Combating the Compounding-Error Problem with a Multi-step Model
Kavosh Asadi, Dipendra Misra, Seungchan Kim, Michel L. Littman

TL;DR
This paper introduces a multi-step model in model-based reinforcement learning to directly predict outcomes of action sequences, reducing error accumulation and improving planning accuracy.
Contribution
It proposes a novel multi-step model that directly predicts multi-action outcomes, addressing the compounding-error problem in traditional one-step models.
Findings
Multi-step models improve value-function estimation.
Multi-step models lead to better action selection.

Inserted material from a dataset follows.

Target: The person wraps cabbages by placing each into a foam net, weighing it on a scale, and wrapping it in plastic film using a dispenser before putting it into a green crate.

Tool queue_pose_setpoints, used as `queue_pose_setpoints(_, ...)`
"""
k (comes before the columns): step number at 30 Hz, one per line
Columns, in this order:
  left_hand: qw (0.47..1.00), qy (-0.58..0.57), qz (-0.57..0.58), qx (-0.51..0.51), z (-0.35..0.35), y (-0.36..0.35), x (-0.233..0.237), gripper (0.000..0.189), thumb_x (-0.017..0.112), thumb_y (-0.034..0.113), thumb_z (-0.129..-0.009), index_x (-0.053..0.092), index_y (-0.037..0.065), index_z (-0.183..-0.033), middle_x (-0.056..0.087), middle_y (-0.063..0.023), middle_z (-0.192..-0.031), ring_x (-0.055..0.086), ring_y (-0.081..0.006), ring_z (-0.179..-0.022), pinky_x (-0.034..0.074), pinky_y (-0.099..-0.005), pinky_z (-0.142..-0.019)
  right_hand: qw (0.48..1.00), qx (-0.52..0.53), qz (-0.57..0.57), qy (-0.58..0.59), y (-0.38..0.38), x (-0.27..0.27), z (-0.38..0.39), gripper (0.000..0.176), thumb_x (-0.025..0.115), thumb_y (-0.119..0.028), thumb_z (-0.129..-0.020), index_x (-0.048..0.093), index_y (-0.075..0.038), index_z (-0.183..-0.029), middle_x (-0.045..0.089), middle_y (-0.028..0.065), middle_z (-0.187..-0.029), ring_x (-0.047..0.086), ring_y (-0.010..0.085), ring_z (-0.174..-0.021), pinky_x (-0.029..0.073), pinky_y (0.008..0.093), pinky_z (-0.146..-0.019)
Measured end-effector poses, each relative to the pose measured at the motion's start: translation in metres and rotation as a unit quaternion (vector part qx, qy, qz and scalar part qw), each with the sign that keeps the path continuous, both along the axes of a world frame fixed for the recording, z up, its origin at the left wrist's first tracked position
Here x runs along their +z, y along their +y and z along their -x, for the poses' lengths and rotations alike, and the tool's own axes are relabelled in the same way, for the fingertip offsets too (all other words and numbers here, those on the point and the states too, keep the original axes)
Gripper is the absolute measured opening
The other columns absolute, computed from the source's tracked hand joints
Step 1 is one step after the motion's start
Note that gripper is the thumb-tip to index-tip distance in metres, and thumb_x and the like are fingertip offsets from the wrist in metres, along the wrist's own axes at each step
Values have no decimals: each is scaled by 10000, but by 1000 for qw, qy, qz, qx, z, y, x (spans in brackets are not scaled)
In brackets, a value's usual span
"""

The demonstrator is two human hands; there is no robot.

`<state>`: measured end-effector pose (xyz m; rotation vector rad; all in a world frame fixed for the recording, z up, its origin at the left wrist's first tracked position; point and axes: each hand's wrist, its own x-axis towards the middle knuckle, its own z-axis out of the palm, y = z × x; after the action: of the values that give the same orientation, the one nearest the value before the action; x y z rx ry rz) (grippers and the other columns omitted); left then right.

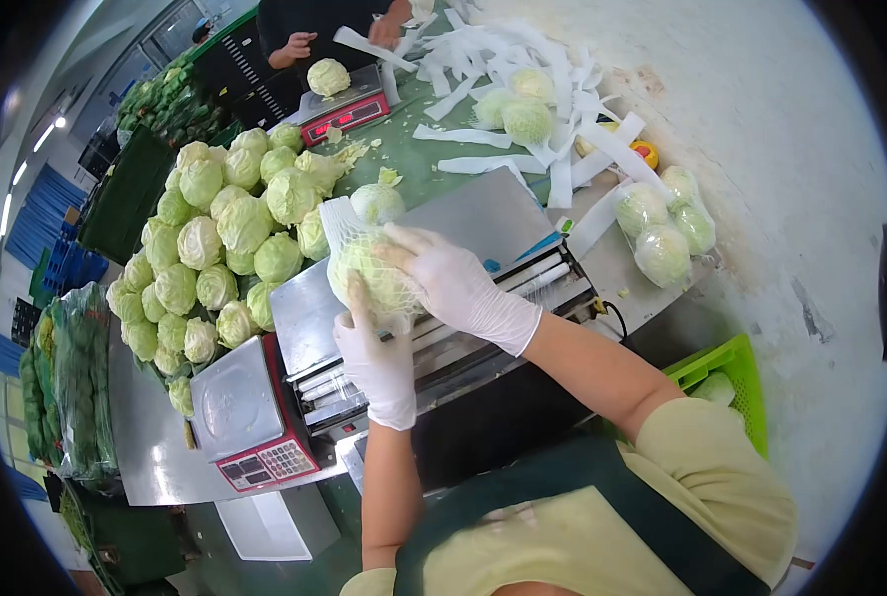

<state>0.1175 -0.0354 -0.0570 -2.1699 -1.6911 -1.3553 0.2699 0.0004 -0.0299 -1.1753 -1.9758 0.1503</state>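
Between my two gloved hands is a pale green cabbage [362, 260] in a white foam net sleeve, whose loose end [338, 217] sticks up at the far left. My left hand [374, 363] grips it from below, fingers pressed to its near side. My right hand [448, 278] is curled against its right side. The cabbage is over a metal wrapping machine [463, 221] with rollers along its near edge. Just behind it, another cabbage [377, 204] rests near the machine's far left edge.
A heap of bare cabbages [235, 223] lies on the left, behind a red-edged scale [240, 402]. Foam net sleeves [498, 50] are strewn at the back. Film-wrapped cabbages [662, 233] sit at right. Across the table, a co-worker's hand [296, 48] is near another scale [344, 117]. A green crate [746, 382] stands low right.
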Motion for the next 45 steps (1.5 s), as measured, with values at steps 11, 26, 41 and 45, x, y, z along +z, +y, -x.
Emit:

Theoretical and empirical evidence supports multi-step approach.
Abstract
Model-based reinforcement learning is an appealing framework for creating agents that learn, plan, and act in sequential environments. Model-based algorithms typically involve learning a transition model that takes a state and an action and outputs the next state---a one-step model. This model can be composed with itself to enable predicting multiple steps into the future, but one-step prediction errors can get magnified, leading to unacceptable inaccuracy. This compounding-error problem plagues planning and undermines model-based reinforcement learning. In this paper, we address the compounding-error problem by introducing a multi-step model that directly outputs the outcome of executing a sequence of actions. Novel theoretical and empirical results indicate that the multi-step model is more conducive to efficient value-function estimation, and it yields better action selection…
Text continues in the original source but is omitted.